> [WORK INSTRUCTION] Examine every line of the listing below. Count those containing "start" and state only the result.

> [COLLECTED DATA]

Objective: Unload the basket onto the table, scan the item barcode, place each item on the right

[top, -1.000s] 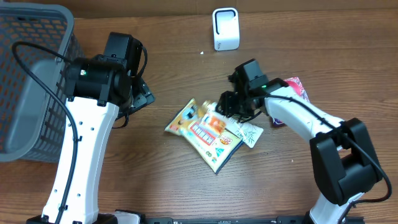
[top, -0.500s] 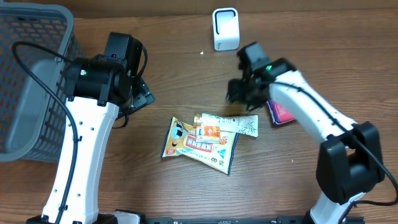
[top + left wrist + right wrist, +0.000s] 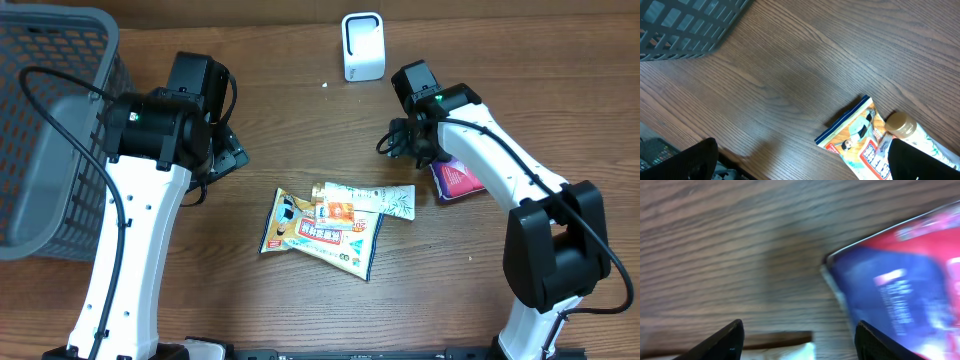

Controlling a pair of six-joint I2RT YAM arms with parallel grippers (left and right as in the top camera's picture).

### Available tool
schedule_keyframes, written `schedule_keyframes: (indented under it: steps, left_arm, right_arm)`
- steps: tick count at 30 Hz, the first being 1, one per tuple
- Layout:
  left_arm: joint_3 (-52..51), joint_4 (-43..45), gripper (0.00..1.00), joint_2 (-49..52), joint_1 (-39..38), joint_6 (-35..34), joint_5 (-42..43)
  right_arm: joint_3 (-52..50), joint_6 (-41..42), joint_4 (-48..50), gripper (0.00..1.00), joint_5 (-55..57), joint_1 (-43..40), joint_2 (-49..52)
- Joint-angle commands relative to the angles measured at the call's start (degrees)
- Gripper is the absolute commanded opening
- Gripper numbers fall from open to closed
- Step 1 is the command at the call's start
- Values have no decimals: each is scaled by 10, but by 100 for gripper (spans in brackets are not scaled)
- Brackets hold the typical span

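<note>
far left, at about nine o'clock on the worktop [image 3: 300,110], a grey mesh basket [image 3: 40,120] sits against the edge. next along, the left arm stands tall, and the left gripper [image 3: 228,155] hangs over bare wood between the basket and the middle. its jaws are spread wide, released, with nothing between them. centre now: the yellow snack packet [image 3: 320,232] lies flat on the worktop, a little towards six o'clock from the middle, and no gripper touches it. the left wrist camera catches its blue-edged end down at five o'clock. a white leaf-print packet [image 3: 388,200] lies at its one o'clock, touching, the two overlapping. up at twelve o'clock, by the far edge, the white scanner [image 3: 362,45] stands upright, well apart from the packets. on to the right: the right gripper [image 3: 405,145] hovers at one o'clock from the yellow packet, jaws parted and empty, and its wrist view shows only wood grain between them. near it, at four o'clock, a purple-and-pink packet [image 3: 458,180] lies flat, blurred in the wrist camera.
</note>
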Motion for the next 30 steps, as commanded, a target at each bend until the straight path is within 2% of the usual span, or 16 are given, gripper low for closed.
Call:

> [ANSWER TO THE EXERCISE] 2